▶ **Activity**: From the first line to the last, retype everything below exactly, minus the pictures.

▶ **Exercise data**:
>>>>>

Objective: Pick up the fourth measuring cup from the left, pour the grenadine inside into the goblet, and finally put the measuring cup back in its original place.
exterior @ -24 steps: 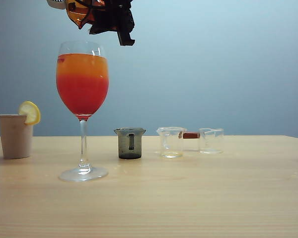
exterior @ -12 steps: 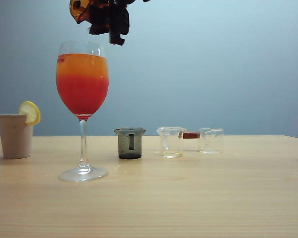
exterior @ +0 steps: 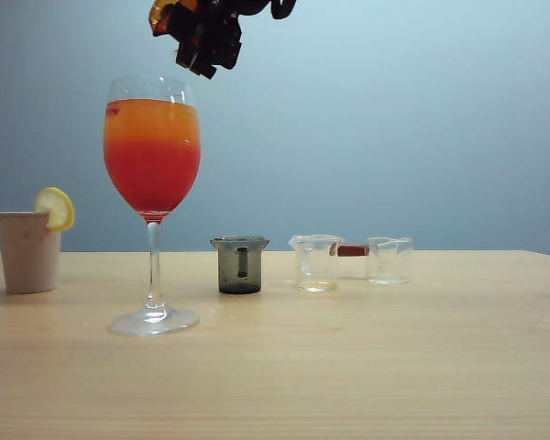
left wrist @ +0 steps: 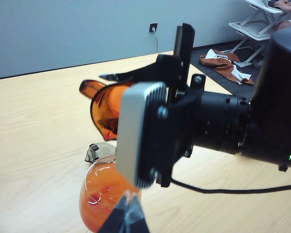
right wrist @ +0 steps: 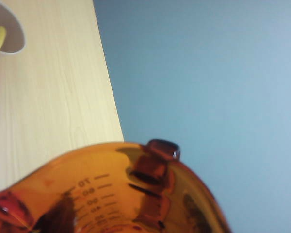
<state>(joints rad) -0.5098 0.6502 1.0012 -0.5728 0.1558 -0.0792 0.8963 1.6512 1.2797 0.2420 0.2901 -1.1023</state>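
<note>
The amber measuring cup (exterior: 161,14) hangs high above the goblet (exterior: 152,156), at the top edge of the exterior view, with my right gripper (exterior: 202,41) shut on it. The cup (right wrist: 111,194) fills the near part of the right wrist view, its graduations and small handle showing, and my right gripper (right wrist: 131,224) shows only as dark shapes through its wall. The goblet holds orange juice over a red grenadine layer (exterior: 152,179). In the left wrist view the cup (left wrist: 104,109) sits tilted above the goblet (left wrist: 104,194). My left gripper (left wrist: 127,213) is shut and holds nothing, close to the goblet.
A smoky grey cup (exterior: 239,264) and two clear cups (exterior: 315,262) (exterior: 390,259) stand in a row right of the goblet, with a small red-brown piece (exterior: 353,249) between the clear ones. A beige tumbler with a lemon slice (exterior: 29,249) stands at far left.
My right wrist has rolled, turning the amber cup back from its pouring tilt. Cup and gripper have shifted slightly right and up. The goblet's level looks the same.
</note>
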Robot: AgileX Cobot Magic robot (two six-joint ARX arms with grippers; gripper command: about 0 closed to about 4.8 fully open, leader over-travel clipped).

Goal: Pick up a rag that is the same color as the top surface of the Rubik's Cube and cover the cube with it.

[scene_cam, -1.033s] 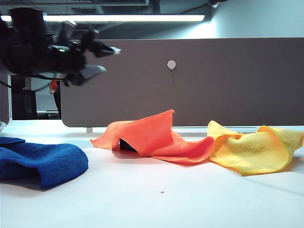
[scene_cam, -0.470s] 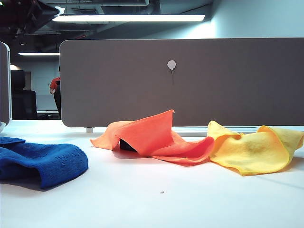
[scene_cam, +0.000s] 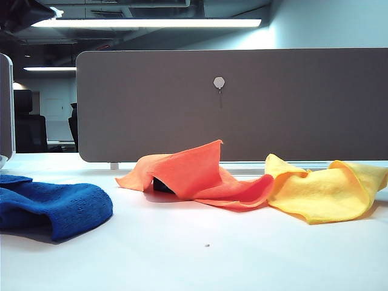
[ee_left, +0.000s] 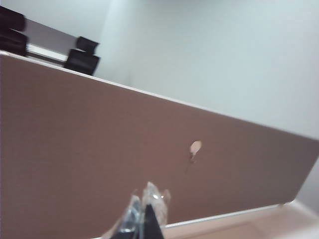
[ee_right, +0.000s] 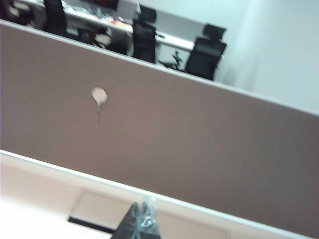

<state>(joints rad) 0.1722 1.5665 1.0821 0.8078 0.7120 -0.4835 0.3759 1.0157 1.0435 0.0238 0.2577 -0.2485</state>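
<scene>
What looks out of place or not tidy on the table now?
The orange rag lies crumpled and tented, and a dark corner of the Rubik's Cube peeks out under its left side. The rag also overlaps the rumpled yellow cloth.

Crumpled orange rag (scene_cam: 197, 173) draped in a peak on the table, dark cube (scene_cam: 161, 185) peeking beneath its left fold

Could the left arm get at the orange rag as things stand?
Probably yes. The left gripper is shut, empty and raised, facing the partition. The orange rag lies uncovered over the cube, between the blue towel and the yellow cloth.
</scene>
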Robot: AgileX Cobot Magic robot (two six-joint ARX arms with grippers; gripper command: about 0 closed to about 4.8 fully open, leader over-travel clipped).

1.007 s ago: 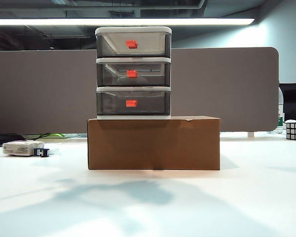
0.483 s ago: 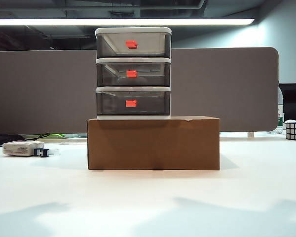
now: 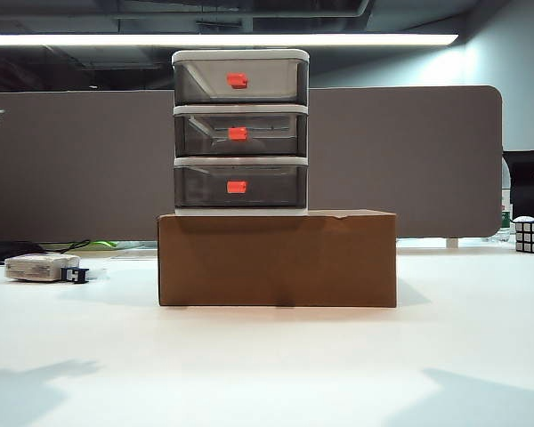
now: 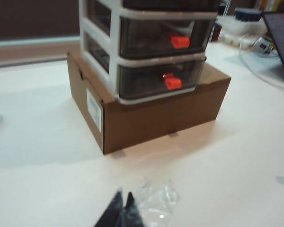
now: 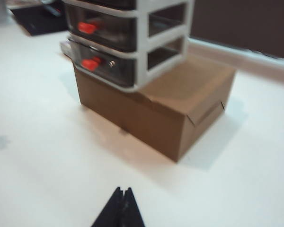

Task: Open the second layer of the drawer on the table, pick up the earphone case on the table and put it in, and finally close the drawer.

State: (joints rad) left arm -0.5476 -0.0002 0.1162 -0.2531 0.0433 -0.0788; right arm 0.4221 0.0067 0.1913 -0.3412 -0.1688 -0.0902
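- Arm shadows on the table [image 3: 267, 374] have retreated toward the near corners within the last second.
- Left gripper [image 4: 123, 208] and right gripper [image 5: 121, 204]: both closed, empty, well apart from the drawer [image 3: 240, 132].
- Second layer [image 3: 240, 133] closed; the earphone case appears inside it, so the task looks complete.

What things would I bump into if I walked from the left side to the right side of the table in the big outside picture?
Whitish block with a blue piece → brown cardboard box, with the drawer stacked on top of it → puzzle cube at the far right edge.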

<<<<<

▶ **Output**:
Objective: Pick up the fourth measuring cup from the left, pour the grenadine inside into the goblet, and finally put the measuring cup back in its original place.
exterior @ -24 steps: 
exterior @ -12 steps: 
exterior @ +0 steps: 
left wrist @ +0 steps: 
right wrist @ +0 steps: 
<state>(joints rad) -0.5098 0.6502 1.0012 -0.5728 0.1558 -0.0792 0.8963 1.6512 1.2797 0.2420 0.2901 -1.1023</state>
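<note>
The amber measuring cup (exterior: 161,14) hangs high above the goblet (exterior: 152,156), at the top edge of the exterior view, with my right gripper (exterior: 202,41) shut on it. The cup (right wrist: 111,194) fills the near part of the right wrist view, its graduations and small handle showing, and my right gripper (right wrist: 131,224) shows only as dark shapes through its wall. The goblet holds orange juice over a red grenadine layer (exterior: 152,179). In the left wrist view the cup (left wrist: 104,109) sits tilted above the goblet (left wrist: 104,194). My left gripper (left wrist: 127,213) is shut and holds nothing, close to the goblet.
A smoky grey cup (exterior: 239,264) and two clear cups (exterior: 315,262) (exterior: 390,259) stand in a row right of the goblet, with a small red-brown piece (exterior: 353,249) between the clear ones. A beige tumbler with a lemon slice (exterior: 29,249) stands at far left.
My right wrist has rolled, turning the amber cup back from its pouring tilt. Cup and gripper have shifted slightly right and up. The goblet's level looks the same.
</note>
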Robot: AgileX Cobot Magic robot (two six-joint ARX arms with grippers; gripper command: about 0 closed to about 4.8 fully open, leader over-travel clipped).

Goal: Pick up a rag that is the same color as the top surface of the Rubik's Cube and cover the cube with it.

[scene_cam, -1.033s] 
[scene_cam, -0.470s] 
[scene_cam, +0.000s] 
[ee_left, +0.000s] 
[ee_right, +0.000s] 

<state>(joints rad) 0.1722 1.5665 1.0821 0.8078 0.7120 -0.4835 0.3759 1.0157 1.0435 0.0238 0.2577 -0.2485</state>
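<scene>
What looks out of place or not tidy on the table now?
The orange rag lies crumpled and tented, and a dark corner of the Rubik's Cube peeks out under its left side. The rag also overlaps the rumpled yellow cloth.

Crumpled orange rag (scene_cam: 197, 173) draped in a peak on the table, dark cube (scene_cam: 161, 185) peeking beneath its left fold

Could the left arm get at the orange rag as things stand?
Probably yes. The left gripper is shut, empty and raised, facing the partition. The orange rag lies uncovered over the cube, between the blue towel and the yellow cloth.
</scene>
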Robot: AgileX Cobot Magic robot (two six-joint ARX arms with grippers; gripper command: about 0 closed to about 4.8 fully open, leader over-travel clipped).

1.007 s ago: 
0.483 s ago: 
now: 
now: 
now: 

Task: Open the second layer of the drawer on the table, pick up the earphone case on the table and put it in, and finally close the drawer.

State: (joints rad) left arm -0.5476 -0.0002 0.1162 -0.2531 0.0433 -0.0788; right arm 0.4221 0.0067 0.1913 -0.3412 -0.1688 -0.0902
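- Arm shadows on the table [image 3: 267, 374] have retreated toward the near corners within the last second.
- Left gripper [image 4: 123, 208] and right gripper [image 5: 121, 204]: both closed, empty, well apart from the drawer [image 3: 240, 132].
- Second layer [image 3: 240, 133] closed; the earphone case appears inside it, so the task looks complete.

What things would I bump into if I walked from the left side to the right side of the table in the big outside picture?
Whitish block with a blue piece → brown cardboard box, with the drawer stacked on top of it → puzzle cube at the far right edge.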

There's nothing left to add to the answer.